The artwork I have created represents my mother’s experience in self-healing. I have drawn on ideas from the book, “Cure” by Jo Marchant to show the significance of the mind in a healing trajectory. My creative piece is a portrait of my mother. It presents half her face and half her skull. It depicts how close she was told she was to death, but it also shows that though death (her skull) seemed so close, she refused to let it consume her. The idea of death in my work is juxtaposed with the numerous vines developing from within her. The idea of nature wrapping her up in its protective power is what I aimed to portray. The leaves are covering her physical body and her skull as well, representing her inner self and so her mind. There are different flowers stemming from the vines, showing how different natural therapies were used in her healing process. The jasmine flower symbolises her offering at the Buddhist temple and embracing spirituality. I have used real flowers to symbolize the authenticity of nature and the fact that it has existed before our time and will last beyond it. Her face is painted in blue to emphasize the “blue meditation” she practiced, nourishing her positivity and building resilience. Her face has a subtle smile to show that she came to be at peace with her condition and her healing process affecting her emotional and mental state, improving her mood and wellbeing as well as tending to her physical ailment of pemphigus vulgaris. I specifically chose a black and white color palate because often, conventional medicine regards conditions as black and white. For example; if you have a headache take paracetamol, if you have a fever take ibuprofen. It often does not look beyond a symptom, whereas naturalistic healing approaches can provide different hues of color and different options to a patient, and look past a condition to balance the body, mind and soul.
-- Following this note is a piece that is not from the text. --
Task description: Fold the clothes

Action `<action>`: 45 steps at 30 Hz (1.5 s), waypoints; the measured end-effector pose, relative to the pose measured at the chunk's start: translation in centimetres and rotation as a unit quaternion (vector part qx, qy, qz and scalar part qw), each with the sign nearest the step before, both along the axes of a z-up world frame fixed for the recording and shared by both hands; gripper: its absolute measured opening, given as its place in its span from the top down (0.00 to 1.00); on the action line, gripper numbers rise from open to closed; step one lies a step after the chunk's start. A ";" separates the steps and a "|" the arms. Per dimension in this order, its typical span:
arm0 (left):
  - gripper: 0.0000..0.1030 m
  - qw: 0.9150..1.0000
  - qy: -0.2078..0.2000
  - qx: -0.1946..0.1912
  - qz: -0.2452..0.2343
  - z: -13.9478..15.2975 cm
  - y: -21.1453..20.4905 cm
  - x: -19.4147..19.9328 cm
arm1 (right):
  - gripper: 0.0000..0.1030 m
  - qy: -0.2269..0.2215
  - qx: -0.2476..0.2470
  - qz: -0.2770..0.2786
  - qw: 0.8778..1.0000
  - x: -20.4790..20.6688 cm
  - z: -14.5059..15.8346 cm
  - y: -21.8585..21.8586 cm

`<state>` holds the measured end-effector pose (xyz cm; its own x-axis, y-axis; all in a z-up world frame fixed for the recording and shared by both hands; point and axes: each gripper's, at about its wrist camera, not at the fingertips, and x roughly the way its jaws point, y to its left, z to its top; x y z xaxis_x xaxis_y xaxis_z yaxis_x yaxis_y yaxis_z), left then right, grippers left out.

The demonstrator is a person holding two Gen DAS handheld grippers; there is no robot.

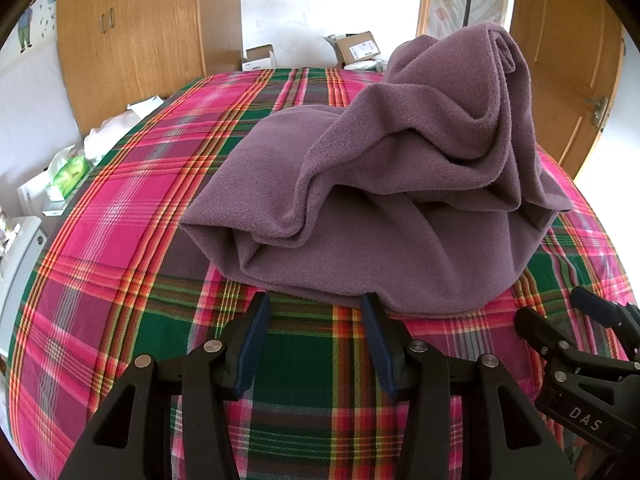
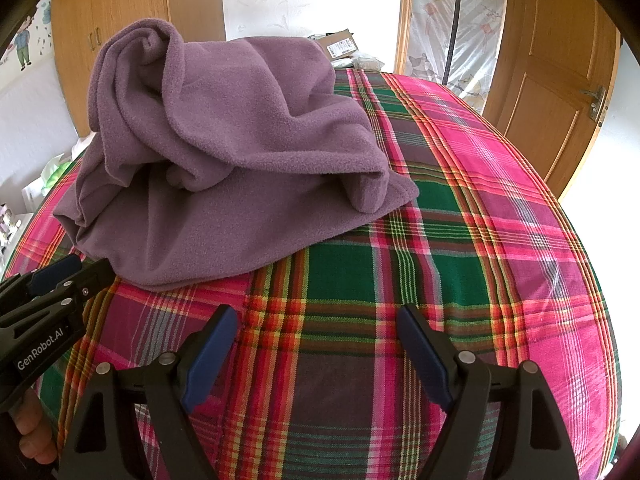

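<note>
here both jaws gape over the plaid bedspread (image 2: pixel 360 264); only the right view shows a hand (image 2: pixel 34 432) (purple fleece (image 1: pixel 400 184) unheld).

Both cams are wrist fisheyes, tilted steeply down along their own fingers, low and close over the plaid bedspread (image 1: pixel 120 216). Left view sits left of the purple fleece garment (image 1: pixel 400 200), near its front edge — right gripper (image 1: pixel 592 308) at its right border. Right view sits further right, left gripper (image 2: pixel 68 268) at its left border. Shared: garment, bedspread, wooden door (image 2: pixel 560 80) behind.
</note>
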<state>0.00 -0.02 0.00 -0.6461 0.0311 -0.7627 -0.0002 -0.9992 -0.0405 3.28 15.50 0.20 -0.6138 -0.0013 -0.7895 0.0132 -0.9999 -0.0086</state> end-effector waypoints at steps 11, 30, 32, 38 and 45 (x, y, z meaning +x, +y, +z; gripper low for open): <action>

My mother, like many patients, yearned for a more personalized healing process where her ailment was treated holistically, not just symptomatically. Her journey to recovery brings to light the importance of the effect of the mind on the body and the benefit that reverting to nature for healing can have. My mother’s experience is just that of one person and many may have undergone conventional treatment for pemphigus vulgaris and managed it without complaint.

Although Western medicine bases itself on hard evidence and differentiates between the workings of the mind and the body, new theories brought forward support the importance of the body’s own self-healing mechanisms and the importance of reconnecting with nature for disease treatment. I feel it is the duty of new generations of medical practitioners to bring the body and the mind back together. Medical practitioners are qualified and best equipped to offer treatment. I feel that we should be trained in such practices and even recommend these techniques to patients, unless new studies state otherwise.